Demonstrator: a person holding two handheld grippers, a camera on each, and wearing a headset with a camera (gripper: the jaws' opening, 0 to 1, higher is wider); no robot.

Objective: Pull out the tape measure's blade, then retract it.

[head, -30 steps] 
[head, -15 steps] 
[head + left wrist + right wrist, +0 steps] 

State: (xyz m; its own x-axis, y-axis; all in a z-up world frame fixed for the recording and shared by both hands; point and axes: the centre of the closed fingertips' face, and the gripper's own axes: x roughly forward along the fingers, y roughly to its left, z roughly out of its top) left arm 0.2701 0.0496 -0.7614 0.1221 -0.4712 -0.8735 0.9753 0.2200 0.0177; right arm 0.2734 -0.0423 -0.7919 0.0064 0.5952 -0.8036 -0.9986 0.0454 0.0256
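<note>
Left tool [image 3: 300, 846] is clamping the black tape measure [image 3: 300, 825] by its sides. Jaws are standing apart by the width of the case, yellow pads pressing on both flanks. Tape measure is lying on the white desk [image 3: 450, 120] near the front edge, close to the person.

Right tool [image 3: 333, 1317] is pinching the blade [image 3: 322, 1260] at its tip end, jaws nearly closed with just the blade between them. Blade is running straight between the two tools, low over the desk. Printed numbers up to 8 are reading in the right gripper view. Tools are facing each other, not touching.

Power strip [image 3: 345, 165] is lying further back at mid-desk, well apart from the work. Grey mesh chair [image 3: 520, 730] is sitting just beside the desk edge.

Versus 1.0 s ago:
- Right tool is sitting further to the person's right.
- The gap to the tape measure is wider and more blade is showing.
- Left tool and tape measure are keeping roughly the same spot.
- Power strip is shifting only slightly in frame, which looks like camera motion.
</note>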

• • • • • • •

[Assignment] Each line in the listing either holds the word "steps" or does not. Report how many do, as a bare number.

[Written solution] 3